▶ _Exercise objective_
Copy out the data word for word, without any of its pictures.

Data excerpt Start Marker

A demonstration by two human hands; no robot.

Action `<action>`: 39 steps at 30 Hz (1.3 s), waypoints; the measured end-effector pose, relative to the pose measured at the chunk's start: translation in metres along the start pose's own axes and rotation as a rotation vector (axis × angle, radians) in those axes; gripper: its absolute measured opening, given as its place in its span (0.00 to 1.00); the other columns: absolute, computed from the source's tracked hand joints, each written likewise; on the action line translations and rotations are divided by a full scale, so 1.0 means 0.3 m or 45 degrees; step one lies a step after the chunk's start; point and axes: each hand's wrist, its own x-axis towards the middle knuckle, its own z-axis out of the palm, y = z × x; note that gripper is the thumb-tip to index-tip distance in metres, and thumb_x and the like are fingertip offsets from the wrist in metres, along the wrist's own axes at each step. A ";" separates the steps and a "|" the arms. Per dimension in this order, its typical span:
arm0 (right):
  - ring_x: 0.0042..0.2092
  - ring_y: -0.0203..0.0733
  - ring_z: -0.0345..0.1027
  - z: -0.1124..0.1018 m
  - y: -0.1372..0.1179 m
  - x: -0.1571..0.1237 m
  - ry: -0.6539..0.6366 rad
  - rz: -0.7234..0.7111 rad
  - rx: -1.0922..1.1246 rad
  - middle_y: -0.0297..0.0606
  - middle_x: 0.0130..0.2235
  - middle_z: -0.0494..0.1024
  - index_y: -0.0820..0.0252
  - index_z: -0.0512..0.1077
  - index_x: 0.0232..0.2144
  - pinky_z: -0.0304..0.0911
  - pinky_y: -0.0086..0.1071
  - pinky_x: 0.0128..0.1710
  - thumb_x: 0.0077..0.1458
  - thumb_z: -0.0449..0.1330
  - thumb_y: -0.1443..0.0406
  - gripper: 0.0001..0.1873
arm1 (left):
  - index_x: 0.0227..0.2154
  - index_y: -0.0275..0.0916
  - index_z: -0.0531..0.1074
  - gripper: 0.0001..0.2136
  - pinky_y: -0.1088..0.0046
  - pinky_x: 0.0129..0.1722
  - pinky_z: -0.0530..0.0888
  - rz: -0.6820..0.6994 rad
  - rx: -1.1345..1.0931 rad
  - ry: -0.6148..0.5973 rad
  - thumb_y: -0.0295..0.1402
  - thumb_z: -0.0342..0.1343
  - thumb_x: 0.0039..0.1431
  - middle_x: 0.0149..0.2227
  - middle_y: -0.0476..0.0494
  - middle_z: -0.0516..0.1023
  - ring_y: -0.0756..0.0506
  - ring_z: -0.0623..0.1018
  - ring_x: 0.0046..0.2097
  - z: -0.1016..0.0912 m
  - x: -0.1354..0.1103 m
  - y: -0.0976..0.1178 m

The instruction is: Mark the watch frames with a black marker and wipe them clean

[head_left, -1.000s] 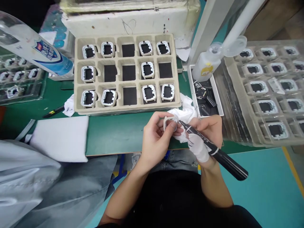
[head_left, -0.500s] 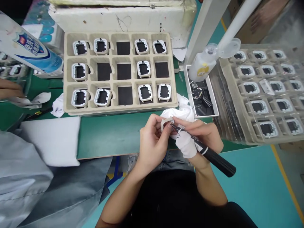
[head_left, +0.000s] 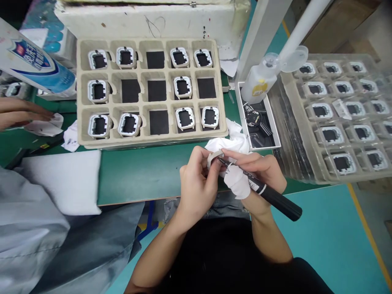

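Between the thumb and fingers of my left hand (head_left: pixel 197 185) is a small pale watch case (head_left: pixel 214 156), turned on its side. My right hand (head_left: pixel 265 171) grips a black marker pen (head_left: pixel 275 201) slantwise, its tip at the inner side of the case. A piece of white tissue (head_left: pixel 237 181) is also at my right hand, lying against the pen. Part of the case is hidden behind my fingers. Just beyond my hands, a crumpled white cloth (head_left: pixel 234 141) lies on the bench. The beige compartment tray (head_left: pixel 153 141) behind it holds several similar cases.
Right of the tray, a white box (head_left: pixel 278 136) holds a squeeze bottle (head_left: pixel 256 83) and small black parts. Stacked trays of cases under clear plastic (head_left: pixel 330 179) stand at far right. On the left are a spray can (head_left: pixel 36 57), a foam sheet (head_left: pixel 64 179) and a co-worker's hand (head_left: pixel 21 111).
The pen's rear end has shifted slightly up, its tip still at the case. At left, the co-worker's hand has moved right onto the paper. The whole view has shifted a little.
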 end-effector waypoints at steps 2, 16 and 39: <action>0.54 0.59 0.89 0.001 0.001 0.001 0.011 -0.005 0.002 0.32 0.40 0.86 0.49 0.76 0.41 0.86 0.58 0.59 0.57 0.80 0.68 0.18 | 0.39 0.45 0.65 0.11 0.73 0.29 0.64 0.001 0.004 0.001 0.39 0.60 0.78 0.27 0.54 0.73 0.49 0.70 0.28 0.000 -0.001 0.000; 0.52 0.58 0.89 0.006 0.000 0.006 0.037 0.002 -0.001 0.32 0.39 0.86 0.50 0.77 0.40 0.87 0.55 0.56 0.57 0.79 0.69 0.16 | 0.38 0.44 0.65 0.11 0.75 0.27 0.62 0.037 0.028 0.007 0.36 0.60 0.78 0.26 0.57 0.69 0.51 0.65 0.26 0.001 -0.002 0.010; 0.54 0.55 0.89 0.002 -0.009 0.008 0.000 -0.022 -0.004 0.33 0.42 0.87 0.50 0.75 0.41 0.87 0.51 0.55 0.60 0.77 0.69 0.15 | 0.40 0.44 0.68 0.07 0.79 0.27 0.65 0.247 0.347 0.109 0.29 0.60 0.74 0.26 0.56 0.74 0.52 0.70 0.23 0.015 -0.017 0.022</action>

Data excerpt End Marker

▶ _Reply to the task_
A demonstration by two human hands; no robot.

Action `<action>`: 39 steps at 30 Hz (1.3 s), waypoints; the measured end-effector pose, relative to the pose measured at the chunk's start: translation in metres along the start pose's own axes and rotation as a rotation vector (axis × angle, radians) in those axes; gripper: its absolute measured opening, given as its place in its span (0.00 to 1.00); the other columns: absolute, computed from the source's tracked hand joints, each written likewise; on the action line translations and rotations are divided by a full scale, so 1.0 means 0.3 m or 45 degrees; step one lies a step after the chunk's start; point and axes: each hand's wrist, its own x-axis towards the middle knuckle, its own z-axis out of the palm, y = z × x; note that gripper is the thumb-tip to index-tip distance in metres, and thumb_x and the like are fingertip offsets from the wrist in metres, along the wrist's own axes at each step. A ";" separates the steps and a "|" the arms. Per dimension in this order, its typical span:
arm0 (right):
  - ring_x: 0.0042..0.2092
  - ring_y: -0.0203..0.0733
  - ring_z: -0.0345..0.1027
  - z: -0.1124..0.1018 m
  - y: -0.1372..0.1179 m
  - x: -0.1571..0.1237 m
  - ry: -0.6539..0.6366 rad
  - rz: -0.7234..0.7111 rad
  - rx: -1.0922..1.1246 rad
  - middle_y: -0.0297..0.0606
  - middle_x: 0.0130..0.2235
  - middle_z: -0.0494..0.1024
  - index_y: -0.0820..0.0252
  - index_z: -0.0512..0.1077
  - index_x: 0.0232..0.2144
  - pinky_z: -0.0304..0.0911
  - pinky_y: -0.0086..0.1071
  - pinky_x: 0.0128..0.1710
  - thumb_x: 0.0077..0.1458
  - thumb_z: -0.0449..0.1330
  - thumb_y: -0.1443..0.0406
  - gripper: 0.0001..0.1873
arm1 (left):
  - index_x: 0.0227..0.2154
  - index_y: -0.0275..0.0916
  - index_z: -0.0531..0.1074
  - gripper: 0.0001..0.2136
  - pinky_y: -0.1088..0.0046
  - pinky_x: 0.0129..0.1722
  - pinky_z: -0.0530..0.0888
  - rz: -0.6820..0.6994 rad
  - rx: -1.1345..1.0931 rad
  - ry: -0.6148..0.5973 rad
  - thumb_y: -0.0295..0.1402
  - thumb_z: -0.0342..0.1343
  - thumb_x: 0.0039..0.1431
  - middle_x: 0.0149..0.2227
  - middle_y: -0.0476..0.0494
  - middle_z: -0.0516..0.1023
  - ring_y: -0.0756..0.0506
  - ring_z: -0.0623..0.1018
  - ring_x: 0.0046..0.2097
  - z: -0.1016..0.0912 m
  - x: -0.1354..0.1103 m
  - y: -0.0976..0.1178 m

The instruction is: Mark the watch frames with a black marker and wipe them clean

[head_left, -1.000s] 
[head_left, -0.500s] 
[head_left, +0.000s] 

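Between the thumb and fingers of my left hand (head_left: pixel 197 185) is a small pale watch case (head_left: pixel 214 156), turned on its side. My right hand (head_left: pixel 265 171) grips a black marker pen (head_left: pixel 275 201) slantwise, its tip at the inner side of the case. A piece of white tissue (head_left: pixel 237 181) is also at my right hand, lying against the pen. Part of the case is hidden behind my fingers. Just beyond my hands, a crumpled white cloth (head_left: pixel 234 141) lies on the bench. The beige compartment tray (head_left: pixel 153 141) behind it holds several similar cases.
Right of the tray, a white box (head_left: pixel 278 136) holds a squeeze bottle (head_left: pixel 256 83) and small black parts. Stacked trays of cases under clear plastic (head_left: pixel 330 179) stand at far right. On the left are a spray can (head_left: pixel 36 57), a foam sheet (head_left: pixel 64 179) and a co-worker's hand (head_left: pixel 21 111).
The pen's rear end has shifted slightly up, its tip still at the case. At left, the co-worker's hand has moved right onto the paper. The whole view has shifted a little.
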 end-effector waypoints at steps 2, 16 and 39: <action>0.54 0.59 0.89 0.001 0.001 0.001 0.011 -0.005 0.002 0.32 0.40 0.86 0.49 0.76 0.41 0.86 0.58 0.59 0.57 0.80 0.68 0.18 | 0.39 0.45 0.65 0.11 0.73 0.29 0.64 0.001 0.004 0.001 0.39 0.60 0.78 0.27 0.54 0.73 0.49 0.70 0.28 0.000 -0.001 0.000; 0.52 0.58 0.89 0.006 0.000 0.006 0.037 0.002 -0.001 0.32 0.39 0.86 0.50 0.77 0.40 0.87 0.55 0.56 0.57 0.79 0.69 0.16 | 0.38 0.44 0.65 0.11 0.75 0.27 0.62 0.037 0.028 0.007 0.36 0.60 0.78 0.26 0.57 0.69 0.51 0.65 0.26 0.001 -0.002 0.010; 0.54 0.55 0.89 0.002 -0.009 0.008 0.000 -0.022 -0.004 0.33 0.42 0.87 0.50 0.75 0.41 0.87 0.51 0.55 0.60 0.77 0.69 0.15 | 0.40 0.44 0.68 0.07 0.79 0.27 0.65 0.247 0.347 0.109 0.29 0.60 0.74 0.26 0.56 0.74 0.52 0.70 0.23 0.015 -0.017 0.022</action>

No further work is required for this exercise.